**PROBLEM DESCRIPTION:**
Work through the lines below and count those holding "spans"; reply with the number only.

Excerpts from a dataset
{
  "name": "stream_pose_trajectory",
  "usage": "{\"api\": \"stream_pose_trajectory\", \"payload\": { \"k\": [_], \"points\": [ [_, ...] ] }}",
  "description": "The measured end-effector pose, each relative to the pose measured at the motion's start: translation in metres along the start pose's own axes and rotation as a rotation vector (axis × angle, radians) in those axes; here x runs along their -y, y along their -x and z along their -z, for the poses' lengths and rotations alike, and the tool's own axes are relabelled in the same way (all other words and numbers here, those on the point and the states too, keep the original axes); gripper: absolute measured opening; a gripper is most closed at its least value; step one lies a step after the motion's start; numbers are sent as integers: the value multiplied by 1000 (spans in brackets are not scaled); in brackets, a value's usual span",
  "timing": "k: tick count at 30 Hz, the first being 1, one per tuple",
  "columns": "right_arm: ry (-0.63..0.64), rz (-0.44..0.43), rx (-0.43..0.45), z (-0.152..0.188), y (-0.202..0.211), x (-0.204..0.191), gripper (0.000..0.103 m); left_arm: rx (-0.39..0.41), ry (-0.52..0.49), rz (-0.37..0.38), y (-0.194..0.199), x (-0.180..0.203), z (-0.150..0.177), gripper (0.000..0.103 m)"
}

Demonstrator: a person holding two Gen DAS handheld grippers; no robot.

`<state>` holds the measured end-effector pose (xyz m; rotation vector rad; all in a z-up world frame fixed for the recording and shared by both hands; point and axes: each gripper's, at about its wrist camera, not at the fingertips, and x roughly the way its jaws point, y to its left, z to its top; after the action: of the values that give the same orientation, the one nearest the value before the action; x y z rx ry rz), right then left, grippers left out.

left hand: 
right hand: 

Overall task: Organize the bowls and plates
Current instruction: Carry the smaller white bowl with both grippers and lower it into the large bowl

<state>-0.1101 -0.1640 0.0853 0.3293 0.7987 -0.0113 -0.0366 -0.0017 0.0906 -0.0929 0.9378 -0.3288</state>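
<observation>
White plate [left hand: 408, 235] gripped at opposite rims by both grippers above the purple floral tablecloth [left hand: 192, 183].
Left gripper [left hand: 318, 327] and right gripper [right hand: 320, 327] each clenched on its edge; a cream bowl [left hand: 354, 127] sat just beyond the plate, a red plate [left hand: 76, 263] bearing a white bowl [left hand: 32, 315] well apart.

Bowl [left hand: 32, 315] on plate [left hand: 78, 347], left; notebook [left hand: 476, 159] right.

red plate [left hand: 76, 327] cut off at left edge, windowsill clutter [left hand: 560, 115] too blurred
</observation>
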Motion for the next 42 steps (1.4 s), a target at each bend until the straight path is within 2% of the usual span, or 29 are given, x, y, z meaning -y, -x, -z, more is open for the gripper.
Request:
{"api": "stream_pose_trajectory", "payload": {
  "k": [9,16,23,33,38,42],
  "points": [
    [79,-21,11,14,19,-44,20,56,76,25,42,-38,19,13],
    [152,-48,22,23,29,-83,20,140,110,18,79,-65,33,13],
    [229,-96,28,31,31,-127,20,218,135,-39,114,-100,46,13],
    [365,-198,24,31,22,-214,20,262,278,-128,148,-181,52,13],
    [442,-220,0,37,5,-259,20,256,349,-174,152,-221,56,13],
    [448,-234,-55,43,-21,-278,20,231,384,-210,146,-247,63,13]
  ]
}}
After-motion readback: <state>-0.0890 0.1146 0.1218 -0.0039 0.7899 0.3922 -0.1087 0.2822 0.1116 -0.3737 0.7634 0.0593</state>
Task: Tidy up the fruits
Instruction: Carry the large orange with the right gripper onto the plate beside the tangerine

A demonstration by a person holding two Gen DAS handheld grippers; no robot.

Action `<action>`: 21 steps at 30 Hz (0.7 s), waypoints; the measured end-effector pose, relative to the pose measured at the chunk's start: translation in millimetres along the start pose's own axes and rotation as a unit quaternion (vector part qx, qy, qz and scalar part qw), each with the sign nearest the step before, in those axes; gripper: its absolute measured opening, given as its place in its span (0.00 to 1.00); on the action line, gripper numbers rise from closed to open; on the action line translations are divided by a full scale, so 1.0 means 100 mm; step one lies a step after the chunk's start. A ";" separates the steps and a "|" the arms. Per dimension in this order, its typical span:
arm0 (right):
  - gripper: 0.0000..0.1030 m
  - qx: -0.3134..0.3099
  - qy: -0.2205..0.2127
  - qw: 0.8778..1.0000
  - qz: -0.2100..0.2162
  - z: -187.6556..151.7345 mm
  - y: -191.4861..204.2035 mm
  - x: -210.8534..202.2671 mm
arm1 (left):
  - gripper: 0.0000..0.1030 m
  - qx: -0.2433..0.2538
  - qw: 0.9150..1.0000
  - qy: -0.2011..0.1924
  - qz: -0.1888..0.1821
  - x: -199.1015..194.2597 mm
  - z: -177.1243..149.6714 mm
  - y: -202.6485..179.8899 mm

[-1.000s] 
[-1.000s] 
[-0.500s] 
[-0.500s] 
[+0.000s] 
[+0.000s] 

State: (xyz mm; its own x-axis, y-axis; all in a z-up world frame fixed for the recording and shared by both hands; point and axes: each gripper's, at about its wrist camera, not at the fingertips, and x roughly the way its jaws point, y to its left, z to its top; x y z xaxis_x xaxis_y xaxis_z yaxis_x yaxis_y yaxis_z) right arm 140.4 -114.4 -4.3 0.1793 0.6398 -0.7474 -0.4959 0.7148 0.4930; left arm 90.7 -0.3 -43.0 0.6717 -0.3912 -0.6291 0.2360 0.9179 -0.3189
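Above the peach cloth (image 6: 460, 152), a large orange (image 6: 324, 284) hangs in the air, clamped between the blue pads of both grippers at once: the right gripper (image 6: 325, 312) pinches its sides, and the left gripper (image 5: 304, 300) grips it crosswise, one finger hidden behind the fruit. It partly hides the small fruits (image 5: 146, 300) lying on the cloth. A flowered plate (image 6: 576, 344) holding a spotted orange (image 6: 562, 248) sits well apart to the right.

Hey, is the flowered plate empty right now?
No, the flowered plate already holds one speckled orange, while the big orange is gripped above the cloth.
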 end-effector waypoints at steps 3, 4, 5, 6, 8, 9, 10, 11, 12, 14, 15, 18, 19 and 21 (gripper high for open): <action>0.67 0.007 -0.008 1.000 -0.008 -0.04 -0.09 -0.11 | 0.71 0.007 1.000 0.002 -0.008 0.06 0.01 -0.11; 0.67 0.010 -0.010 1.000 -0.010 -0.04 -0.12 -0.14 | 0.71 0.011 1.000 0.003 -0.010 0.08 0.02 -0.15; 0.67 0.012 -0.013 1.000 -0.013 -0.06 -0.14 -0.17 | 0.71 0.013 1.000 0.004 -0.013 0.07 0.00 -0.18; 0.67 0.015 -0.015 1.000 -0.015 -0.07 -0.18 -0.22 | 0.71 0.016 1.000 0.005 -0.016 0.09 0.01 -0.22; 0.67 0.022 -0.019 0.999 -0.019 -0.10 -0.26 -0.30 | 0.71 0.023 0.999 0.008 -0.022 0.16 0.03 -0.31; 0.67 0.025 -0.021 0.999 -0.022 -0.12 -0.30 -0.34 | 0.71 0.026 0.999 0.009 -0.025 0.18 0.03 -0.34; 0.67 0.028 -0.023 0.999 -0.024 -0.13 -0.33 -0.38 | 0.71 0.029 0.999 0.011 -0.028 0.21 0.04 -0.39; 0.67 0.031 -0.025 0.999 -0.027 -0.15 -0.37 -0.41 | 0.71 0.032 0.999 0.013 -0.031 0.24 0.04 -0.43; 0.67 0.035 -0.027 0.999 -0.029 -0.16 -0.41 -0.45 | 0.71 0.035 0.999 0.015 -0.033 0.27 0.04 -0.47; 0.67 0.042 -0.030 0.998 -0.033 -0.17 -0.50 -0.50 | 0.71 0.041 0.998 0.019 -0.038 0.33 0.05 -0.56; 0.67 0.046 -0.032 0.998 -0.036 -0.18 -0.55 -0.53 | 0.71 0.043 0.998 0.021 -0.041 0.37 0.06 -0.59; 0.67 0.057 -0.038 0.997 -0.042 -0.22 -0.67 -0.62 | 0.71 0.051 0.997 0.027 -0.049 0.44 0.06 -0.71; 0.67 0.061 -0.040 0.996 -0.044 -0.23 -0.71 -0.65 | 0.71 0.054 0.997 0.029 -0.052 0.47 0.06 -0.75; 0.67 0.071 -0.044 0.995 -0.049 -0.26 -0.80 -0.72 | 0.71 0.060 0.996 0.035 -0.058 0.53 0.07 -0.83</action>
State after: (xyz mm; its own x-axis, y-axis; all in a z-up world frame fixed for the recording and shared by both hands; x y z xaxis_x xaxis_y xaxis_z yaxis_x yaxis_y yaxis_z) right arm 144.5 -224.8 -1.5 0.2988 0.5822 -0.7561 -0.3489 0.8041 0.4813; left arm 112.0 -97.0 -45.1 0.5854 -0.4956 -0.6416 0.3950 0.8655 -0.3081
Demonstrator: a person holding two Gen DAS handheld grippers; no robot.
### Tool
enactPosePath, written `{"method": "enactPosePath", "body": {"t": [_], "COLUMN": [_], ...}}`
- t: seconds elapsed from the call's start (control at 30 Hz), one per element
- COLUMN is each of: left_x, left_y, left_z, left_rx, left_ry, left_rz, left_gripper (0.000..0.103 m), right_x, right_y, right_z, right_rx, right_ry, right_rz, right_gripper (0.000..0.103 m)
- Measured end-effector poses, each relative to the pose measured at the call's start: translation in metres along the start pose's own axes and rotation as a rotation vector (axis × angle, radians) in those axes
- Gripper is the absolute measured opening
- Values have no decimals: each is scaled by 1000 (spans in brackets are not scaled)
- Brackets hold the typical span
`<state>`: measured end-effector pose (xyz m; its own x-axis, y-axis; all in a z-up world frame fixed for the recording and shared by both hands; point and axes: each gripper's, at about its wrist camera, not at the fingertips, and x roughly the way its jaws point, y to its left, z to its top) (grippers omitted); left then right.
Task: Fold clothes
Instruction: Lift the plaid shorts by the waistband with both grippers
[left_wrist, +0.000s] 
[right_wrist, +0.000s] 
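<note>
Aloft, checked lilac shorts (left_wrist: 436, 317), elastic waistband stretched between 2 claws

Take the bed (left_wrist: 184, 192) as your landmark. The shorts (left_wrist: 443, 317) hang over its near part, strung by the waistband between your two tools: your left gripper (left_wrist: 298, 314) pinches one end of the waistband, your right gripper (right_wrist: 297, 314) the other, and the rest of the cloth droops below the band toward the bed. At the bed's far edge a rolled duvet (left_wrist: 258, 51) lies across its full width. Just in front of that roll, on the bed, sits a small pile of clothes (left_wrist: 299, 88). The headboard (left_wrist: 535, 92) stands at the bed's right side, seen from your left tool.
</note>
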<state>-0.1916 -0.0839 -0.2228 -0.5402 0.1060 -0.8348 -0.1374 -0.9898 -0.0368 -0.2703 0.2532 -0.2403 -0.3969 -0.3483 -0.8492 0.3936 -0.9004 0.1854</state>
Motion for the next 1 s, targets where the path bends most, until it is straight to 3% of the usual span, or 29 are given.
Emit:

**ANSWER TO THIS PROBLEM:**
2